À l’écouter déballer de mémoire les CV de chacun des invités de cette 35e édition du Festival, on ne peut qu’être impressionné par le dévouement sans bornes dont il fait preuve. Et s’il ne trouve pas le temps de ploguer ses commanditaires (ce dont on lui sait gré, si vous saviez comment c’est rafraîchissant!), il peut vous entretenir des heures durant sans respirer du frisson ressenti lorsqu’il a retiré l’enveloppe de cellophane de son premier disque de Jethro Tull.

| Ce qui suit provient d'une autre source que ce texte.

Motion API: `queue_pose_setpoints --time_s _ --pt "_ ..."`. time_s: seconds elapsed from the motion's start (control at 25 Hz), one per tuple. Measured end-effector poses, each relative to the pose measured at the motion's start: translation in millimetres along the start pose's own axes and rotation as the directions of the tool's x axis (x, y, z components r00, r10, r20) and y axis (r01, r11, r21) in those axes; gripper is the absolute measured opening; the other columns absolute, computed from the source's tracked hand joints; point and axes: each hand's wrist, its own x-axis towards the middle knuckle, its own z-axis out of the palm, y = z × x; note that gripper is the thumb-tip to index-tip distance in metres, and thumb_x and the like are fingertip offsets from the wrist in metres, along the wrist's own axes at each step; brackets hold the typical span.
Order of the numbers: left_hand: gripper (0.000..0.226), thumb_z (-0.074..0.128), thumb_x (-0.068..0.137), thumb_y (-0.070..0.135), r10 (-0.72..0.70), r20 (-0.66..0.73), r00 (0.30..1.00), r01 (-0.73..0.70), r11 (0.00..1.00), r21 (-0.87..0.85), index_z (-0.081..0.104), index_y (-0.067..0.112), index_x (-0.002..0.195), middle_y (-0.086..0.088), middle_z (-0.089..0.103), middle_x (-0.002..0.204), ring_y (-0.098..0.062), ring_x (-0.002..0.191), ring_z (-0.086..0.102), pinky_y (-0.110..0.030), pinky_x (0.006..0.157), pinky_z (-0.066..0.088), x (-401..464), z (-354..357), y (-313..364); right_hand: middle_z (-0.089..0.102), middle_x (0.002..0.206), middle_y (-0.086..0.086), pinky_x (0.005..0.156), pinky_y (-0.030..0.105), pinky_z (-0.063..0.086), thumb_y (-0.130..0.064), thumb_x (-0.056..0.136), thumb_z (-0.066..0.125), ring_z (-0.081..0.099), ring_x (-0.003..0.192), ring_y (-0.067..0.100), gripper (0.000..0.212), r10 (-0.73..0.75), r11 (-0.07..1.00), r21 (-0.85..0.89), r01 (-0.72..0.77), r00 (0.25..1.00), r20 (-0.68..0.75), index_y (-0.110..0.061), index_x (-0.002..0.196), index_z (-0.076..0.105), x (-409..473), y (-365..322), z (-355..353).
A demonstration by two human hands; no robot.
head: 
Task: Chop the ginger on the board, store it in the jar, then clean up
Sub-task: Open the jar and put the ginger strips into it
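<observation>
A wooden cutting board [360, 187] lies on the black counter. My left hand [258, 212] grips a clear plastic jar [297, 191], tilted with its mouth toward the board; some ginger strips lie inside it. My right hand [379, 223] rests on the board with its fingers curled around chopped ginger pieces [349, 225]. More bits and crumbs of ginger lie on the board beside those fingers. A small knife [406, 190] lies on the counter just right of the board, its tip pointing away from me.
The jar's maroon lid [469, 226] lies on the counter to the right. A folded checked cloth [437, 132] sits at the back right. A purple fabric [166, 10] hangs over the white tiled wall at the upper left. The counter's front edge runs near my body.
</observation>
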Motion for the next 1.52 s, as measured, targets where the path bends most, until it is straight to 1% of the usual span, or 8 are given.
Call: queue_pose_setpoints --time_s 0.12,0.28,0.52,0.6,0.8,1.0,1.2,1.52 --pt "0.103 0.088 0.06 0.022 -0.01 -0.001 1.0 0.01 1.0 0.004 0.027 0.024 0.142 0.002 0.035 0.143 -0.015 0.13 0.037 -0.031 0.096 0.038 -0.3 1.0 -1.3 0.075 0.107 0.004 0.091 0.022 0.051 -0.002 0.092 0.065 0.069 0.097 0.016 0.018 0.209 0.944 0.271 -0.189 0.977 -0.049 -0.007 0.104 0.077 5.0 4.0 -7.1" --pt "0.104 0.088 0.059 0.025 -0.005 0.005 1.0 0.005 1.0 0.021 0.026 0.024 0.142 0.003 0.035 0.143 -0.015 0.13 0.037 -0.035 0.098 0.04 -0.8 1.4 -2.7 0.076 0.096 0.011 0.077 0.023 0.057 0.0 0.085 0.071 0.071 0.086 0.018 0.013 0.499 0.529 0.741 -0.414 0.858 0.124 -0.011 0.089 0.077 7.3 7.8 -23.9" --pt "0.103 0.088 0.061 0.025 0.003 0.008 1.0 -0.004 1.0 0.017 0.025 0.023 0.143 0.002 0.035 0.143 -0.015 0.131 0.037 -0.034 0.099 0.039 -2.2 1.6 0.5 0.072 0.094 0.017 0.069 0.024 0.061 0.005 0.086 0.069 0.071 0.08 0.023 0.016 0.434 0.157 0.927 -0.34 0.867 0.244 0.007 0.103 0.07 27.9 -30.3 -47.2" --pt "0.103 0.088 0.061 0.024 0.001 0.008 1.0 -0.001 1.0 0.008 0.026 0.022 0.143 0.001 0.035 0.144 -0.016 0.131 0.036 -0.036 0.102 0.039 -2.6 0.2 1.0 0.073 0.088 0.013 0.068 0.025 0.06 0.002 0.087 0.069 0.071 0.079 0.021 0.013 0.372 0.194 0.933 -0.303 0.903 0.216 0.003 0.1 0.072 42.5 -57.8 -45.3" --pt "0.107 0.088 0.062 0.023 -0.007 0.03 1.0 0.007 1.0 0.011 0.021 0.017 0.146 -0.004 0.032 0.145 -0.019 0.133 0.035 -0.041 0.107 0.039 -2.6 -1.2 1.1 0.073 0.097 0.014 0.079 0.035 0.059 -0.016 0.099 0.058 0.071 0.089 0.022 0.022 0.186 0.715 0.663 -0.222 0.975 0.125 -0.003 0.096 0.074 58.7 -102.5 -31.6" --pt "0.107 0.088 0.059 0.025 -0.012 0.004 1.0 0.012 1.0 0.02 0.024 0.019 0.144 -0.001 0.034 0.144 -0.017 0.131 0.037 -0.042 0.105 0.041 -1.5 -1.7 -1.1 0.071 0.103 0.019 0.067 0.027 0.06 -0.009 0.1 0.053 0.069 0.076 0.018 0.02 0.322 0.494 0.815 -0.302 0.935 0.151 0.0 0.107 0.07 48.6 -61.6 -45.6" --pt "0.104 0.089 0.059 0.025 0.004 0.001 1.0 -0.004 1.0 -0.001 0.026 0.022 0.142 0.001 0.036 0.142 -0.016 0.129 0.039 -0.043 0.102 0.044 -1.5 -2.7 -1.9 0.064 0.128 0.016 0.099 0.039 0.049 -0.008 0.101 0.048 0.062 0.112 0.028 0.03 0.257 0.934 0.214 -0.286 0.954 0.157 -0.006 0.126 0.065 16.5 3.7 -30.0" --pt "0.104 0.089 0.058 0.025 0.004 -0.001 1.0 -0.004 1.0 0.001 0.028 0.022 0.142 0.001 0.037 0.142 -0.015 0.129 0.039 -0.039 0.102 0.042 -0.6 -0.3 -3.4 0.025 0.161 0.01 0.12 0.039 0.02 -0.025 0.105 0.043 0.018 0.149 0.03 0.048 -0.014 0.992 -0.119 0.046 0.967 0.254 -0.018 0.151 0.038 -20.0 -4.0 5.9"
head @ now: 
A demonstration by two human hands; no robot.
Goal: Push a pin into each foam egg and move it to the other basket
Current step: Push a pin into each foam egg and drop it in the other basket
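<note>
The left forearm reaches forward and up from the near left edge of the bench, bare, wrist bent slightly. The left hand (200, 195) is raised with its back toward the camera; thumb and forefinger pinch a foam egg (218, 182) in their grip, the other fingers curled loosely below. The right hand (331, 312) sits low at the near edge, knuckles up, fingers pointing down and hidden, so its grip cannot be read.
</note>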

Pour un peu, Beauchesne aurait presque réussi à me convaincre qu’il venait d’accoucher d’une programmation de rêve et qu’il me fallait sur-le-champ faire le voyage dans la Vieille Capitale pour y camper en attendant de saluer le retour de Caravan et de Fairport Convention. Désolé, mais je ne salive pas à l’idée d’un revival du folk anglais des années 70 et je ne suis pas assez tripeux pour être excité à l’idée du retour de dinosaures du rock progressif. Si j’admire la passion du programmateur, je me questionne sur la pertinence d’afficher en lettres de feu l’ex-Genesis Steve Hackett, le spectacle symphonique sur la musique de Queen, l’apparition du bellâtre David Usher ou l’hommage à Richard Desjardins imaginé par Éric Lapointe. Pourquoi ne pas mettre de l’avant les véritables forces du Festival d’été? Ces fantastiques découvertes de la planète world qui y affluent chaque année? Les résidences audacieuses (celle de Freeworm ou du guitariste multiforme Gary Lucas, capable de s’adapter aux beats de DJ Spooky ou au pipa chinois), les groupes originaux de la trempe de Tanger, Taraf de Haïdouks et autres? On comprend qu’il faut bien appâter le client avec quelques repères connus, mais la véritable force de Québec, c’est justement dans les nouveautés qu’elle se trouve. Allez les découvrir par vous-même; elles sont toutes au www.infofestival.com. Allez, sans rancune. On se revoit à Québec en juillet?